Conference Call Takeaways
CEO Gorevic discussed the BetterHelp expectations to grown mental health revenues 30% to 40% annually. Chronic care sales pipeline developed slower than anticipated due to employer benefits managers being more focused on COVID and the return to work. The competition has gotten tighter with numerous healthcare deals. The lowered guidance assumes chronic care revenues grow in the low to mid-teens. He elaborated on the whole-person virtual care with its Primary360 product, “Primary360 is designed to act as the front door to care for our members. It opens pathways to Teladoc’s own ecosystem of digital and virtual solutions and coordinates care with third-party providers within a health plan or employer’s network when needed. We continue to be excited about the momentum we’re seeing in Primary360.”

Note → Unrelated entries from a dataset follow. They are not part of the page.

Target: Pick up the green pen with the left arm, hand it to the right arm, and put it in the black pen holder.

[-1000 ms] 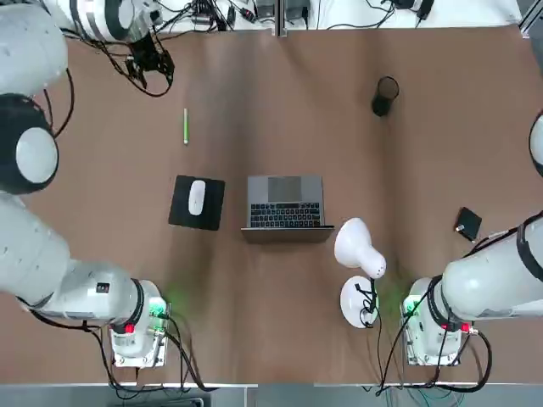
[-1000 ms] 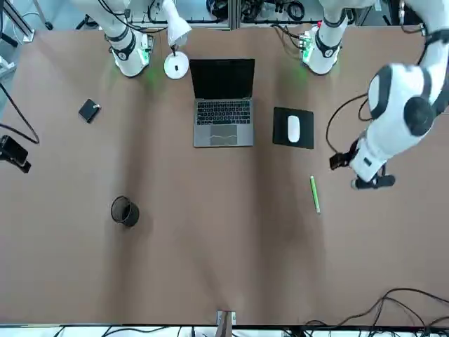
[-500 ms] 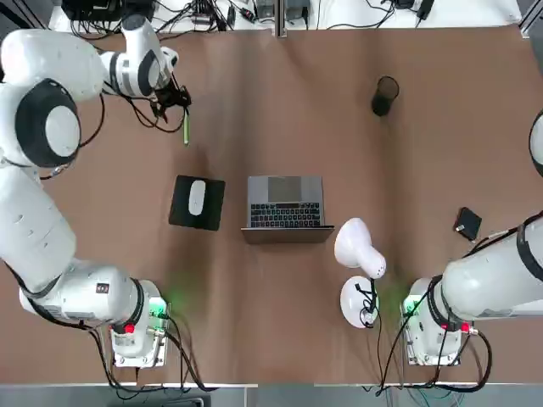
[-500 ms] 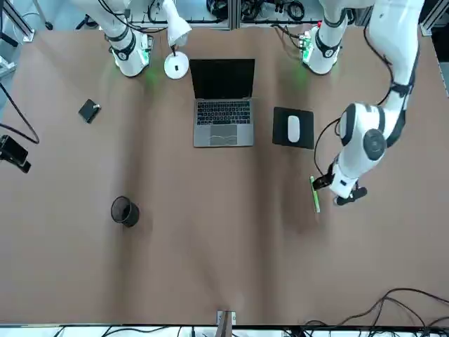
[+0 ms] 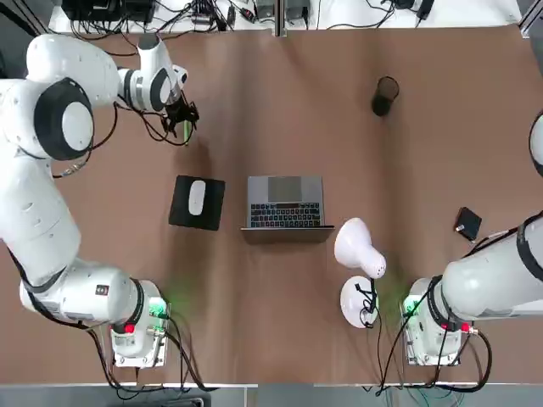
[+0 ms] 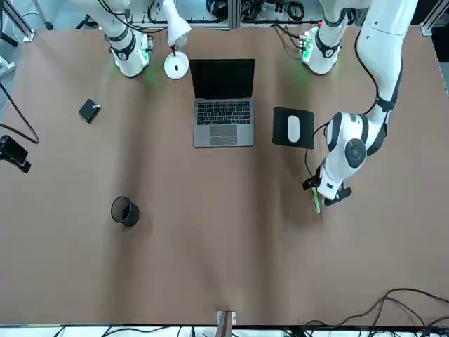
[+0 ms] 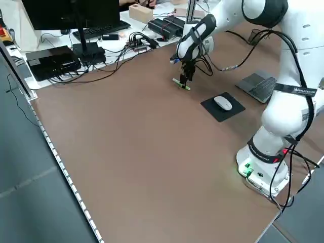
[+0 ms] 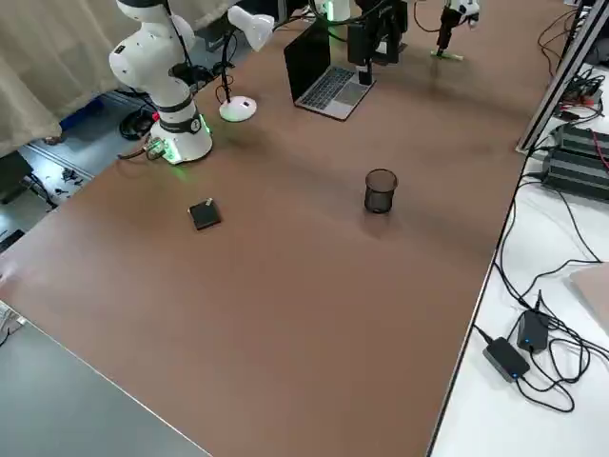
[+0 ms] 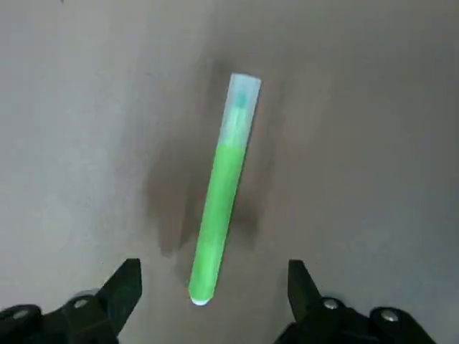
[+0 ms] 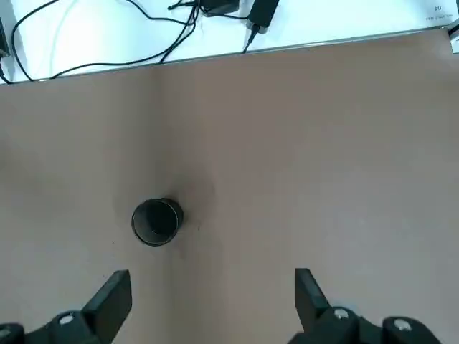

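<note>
The brown counter stretches under everything, seen here from the robot's side. The left arm reaches from the near left over the counter's far left part, while the right arm is parked at the near right, its right pincer spread open with nothing in it. The laptop sits open near the middle, with the white lamp to its near right and, to its left, the black mouse pad bearing the white mouse. At the end of the left arm, the left pincer hangs above the green pen, its two fingers parted wide and holding nothing. The pen lies on the counter on the far left, farther off than the mouse pad; it runs roughly near to far, and one end lies in line with the space between the fingertips, touching neither, the rest reaching out beyond them. The black pen holder stands upright at the far right, well apart from the pen. The small flat black box lies nearer, toward the right edge.
</note>
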Controlling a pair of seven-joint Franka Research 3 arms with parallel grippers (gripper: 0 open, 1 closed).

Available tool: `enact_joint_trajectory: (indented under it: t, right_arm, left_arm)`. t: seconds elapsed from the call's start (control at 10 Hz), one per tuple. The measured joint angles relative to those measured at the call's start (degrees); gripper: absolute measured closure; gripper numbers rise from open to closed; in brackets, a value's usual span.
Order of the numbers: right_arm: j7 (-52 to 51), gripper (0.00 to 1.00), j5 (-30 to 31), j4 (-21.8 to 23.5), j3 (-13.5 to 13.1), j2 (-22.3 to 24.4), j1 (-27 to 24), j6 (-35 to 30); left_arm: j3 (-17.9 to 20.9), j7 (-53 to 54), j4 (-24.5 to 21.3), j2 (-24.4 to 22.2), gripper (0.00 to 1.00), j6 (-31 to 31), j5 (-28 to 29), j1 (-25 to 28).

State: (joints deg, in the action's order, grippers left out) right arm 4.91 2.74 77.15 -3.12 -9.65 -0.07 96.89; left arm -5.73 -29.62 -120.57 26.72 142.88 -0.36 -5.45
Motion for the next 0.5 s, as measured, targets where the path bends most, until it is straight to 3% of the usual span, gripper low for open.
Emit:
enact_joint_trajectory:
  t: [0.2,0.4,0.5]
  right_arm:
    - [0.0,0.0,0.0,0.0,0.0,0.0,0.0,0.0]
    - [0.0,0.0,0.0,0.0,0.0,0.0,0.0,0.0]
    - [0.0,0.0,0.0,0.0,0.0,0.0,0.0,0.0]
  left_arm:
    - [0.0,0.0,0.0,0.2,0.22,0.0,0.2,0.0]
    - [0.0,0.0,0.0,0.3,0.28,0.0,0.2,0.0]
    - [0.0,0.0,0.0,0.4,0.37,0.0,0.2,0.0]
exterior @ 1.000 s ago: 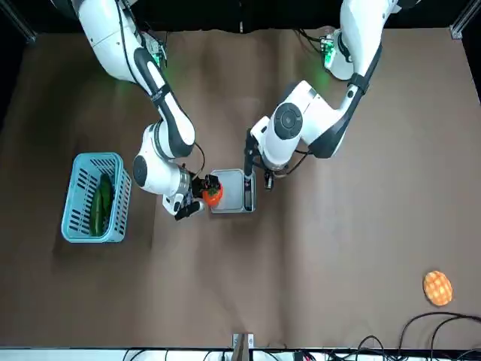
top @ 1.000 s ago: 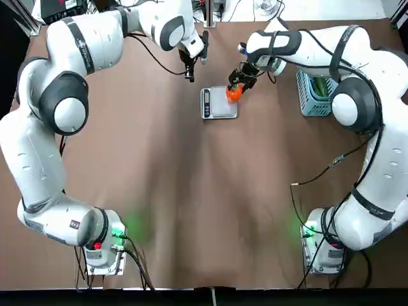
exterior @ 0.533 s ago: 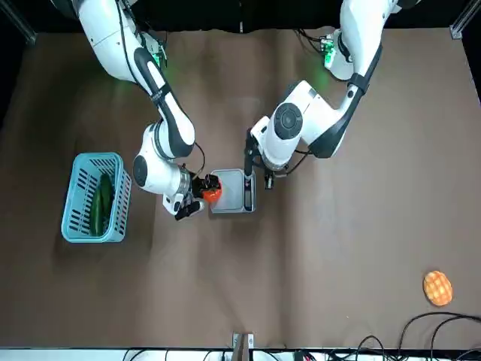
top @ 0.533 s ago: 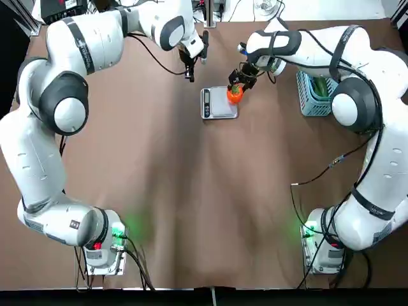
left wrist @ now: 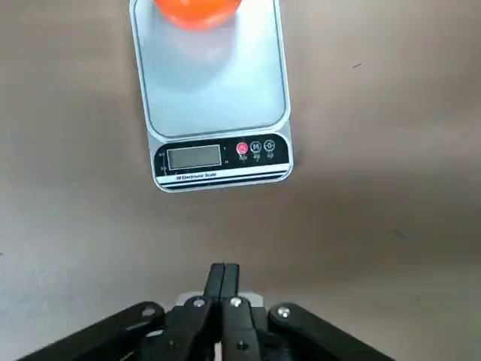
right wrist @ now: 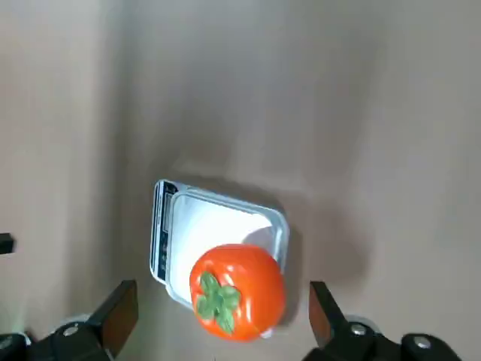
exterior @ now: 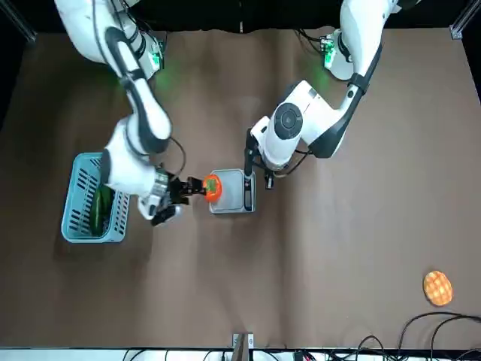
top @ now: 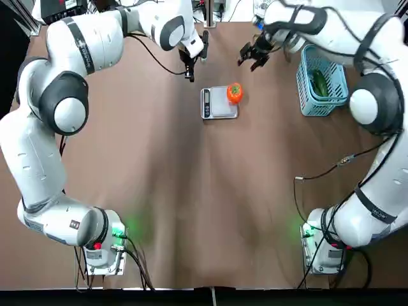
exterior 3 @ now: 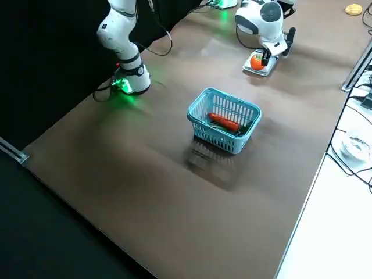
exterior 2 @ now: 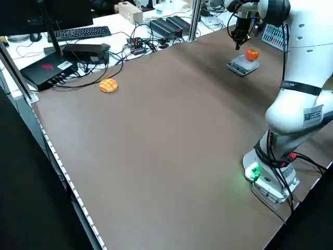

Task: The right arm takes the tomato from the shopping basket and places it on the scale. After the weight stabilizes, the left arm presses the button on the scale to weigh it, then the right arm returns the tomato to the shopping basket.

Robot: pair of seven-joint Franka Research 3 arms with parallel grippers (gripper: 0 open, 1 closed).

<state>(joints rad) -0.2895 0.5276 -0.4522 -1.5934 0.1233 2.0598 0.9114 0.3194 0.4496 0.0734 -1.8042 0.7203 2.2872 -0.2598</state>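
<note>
The tomato (top: 234,92) sits on the scale (top: 218,103), at its edge toward the shopping basket (top: 322,80); the right end effector (top: 254,55), released and empty, hangs above the tabletop nearer the far edge. The left end effector (top: 190,71), fingers pinched together and holding nothing, hovers just off the scale's button strip (left wrist: 222,159), so it is the nearer one for the press.

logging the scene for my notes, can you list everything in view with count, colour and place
tomato: one, orange-red with green stem, resting on the scale's edge nearest the basket
scale: one, silver-grey with dark display strip, far middle of the table
basket: one, light blue, on the robot's right
green vegetable: at least one, lying in the basket
red-orange item: one, in the basket, seen from the right side view
round waffle-patterned item: one, yellow-orange, alone far out on the robot's left
table: one, brown
right end effector: one, dark, open, raised between scale and basket
left end effector: one, dark, shut, just beside the scale's display strip
</note>
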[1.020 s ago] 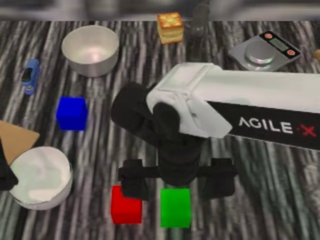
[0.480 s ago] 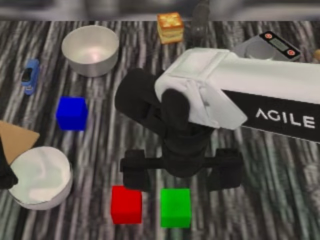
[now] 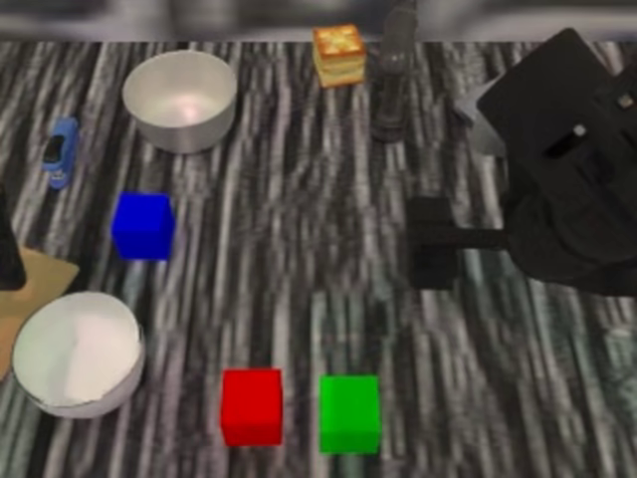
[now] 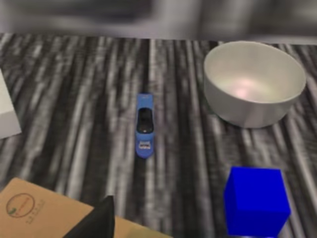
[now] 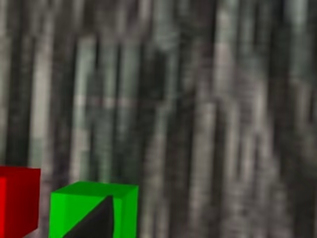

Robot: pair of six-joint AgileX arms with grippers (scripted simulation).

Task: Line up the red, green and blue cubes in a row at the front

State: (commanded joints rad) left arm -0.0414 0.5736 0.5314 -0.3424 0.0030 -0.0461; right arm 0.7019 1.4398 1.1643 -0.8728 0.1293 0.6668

TDOC Opportunistic Pullback Levels
Using the rifle charts on the weekly and daily time frames provides a precision view of the landscape for TDOC stock. Shares sat at the $56.00 Fibonacci (fib) level before its collapse on its fiscal Q1 2022 earnings release gap down. The weekly rifle chart inverse pup breakdown is starting to bottom out as the weekly 5-period moving average (MA) is flattening at $34.02 as the 15-period MA continues lower at $52.99. The weekly stochastic is also attempting to coil just above the 10-band. The weekly lower Bollinger Bands (BBs) sit at 15.32. The weekly market structure low (MSL) buy triggers on the $36.09 breakout. The daily rifle chart has been in an uptrend with a rising 5-period MA at $34.61 followed by the 15-period MA at $33.11. The daily upper BBs sit at $37.36 and lower BBs at $27.62. The daily stochastic has made a full oscillation up to stall at the 80-band. Prudent investors should not chase but rather wait for opportunistic pullback levels at the $31.06 fib, $29.40 fib, $27.38 fib, $22.64 fib, $18.66 fib, $14.01 fib, and the $13.05 fib level. Upside trajectories range from the $52.13 fib up towards the $68.41 fib level.